16 Novembre 2010
V comme victoire et violences. Hier soir, Alpha Condé, l’opposant historique est sorti vainqueur, à 72 ans, des élections du second tour de la présidentielle guinéenne. L’annonce officielle a été immédiatement suivie de coups de feu, entendus dans plusieurs quartiers de Conakry où des violences meurtrières avaient déjà éclaté au cours de la journée.
Une grande tension avait précédé la nouvelle, les deux candidats en lice ayant revendiqué la victoire. Le candidat malinké Alpha Condé avait annoncé dans la matinée : «Moi, je sais que j’ai gagné», provoquant la colère des partisans de son rival, Cellou Dalein Diallo. Des jeunes ont monté des barricades dans plusieurs quartiers de Conakry.

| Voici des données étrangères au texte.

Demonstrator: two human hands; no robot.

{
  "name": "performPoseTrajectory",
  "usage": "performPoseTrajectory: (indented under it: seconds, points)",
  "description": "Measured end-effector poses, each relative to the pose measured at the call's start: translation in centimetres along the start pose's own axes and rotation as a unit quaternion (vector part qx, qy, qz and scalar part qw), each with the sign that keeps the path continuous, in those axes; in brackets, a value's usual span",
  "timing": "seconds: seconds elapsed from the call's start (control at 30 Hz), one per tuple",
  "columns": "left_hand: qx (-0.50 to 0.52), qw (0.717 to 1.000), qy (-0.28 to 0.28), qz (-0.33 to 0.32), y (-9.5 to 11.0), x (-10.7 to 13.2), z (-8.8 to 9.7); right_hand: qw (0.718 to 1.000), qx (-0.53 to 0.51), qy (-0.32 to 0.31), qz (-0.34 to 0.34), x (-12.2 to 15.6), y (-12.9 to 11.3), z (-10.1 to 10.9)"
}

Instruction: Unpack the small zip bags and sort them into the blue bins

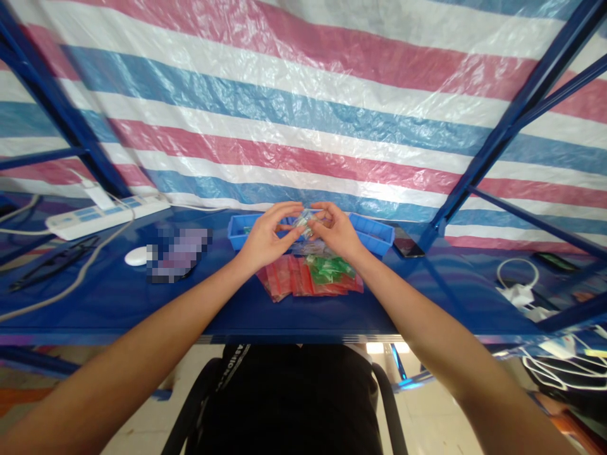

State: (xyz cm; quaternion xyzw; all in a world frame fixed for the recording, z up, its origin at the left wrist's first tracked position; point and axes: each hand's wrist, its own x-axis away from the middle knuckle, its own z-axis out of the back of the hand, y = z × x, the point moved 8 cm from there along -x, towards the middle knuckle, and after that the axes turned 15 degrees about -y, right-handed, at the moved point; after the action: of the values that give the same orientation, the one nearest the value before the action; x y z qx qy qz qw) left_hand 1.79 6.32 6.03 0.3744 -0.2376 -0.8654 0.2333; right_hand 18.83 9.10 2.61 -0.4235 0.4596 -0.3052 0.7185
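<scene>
My left hand (268, 235) and my right hand (334, 230) meet above a blue tray (377, 235) at the back of the blue table (142, 303). Both pinch a small clear plastic bag (304, 222) held between their fingertips. Just in front of my hands lies a pile of small bags: red ones (284, 278) spread flat and green ones (329, 268) on top. What the clear bag contains is too small to tell.
A white power strip (102, 215) with cables lies at the back left, with a white mouse (137, 256) and a blurred object beside it. A dark phone (408, 243) rests right of the tray. White chargers (519, 294) and cables sit far right. Blue frame bars stand on both sides.
</scene>
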Motion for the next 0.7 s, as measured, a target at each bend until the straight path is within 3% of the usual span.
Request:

Quatre d’entre eux sont morts dans des affrontements avec les forces de l’ordre.
Dans l’après-midi, c’était au tour de Cellou Dalein Diallo, 58 ans, d’origine peule, ancien cadre de la Banque centrale et ex-Premier ministre, de se déclarer «vainqueur», affirmant se baser sur ses propres calculs, «purgés de fraudes». Il avait demandé un report de l’annonce des résultats, pour donner le temps à la Commission nationale électorale indépendante (Ceni) d’examiner ses nombreuses plaintes pour fraudes. Mais le général malien Siaka Sangaré, président de la Ceni, a respecté, comme il l’avait promis, les délais légaux, annonçant les résultats du dépouillement tard dans la soirée, avant examen des recours.
La question des fraudes est au cœur de cette première élection libre depuis l’indépendance de la Guinée, en 1958. Le Rassemblement du peuple de Guinée d’Alpha Condé est accusé par son rival d’avoir dressé de faux procès-verbaux, à l’aide de 17 ordinateurs volés à la Ceni en septembre. Aliou Barry, président de l’Observatoire national des droits de l’homme, soupçonne l’administration de complaisance envers Alpha Condé : «Les reports successifs ont ouvert la porte au trucage du processus électoral», dénonce-t-il, avec l’aval d’une armée «recrutant à 90% parmi l’ethnie malinké». Il redoute une «partition ethnique» de la Guinée, le pays s’étant profondément divisé avec le scrutin entre ses deux grands groupes ethniques, Peuls et Malinkés, qui représentent respectivement 40 % et 38 % de la population. Reporté cinq fois, le second tour devait initialement avoir lieu le 19 juillet.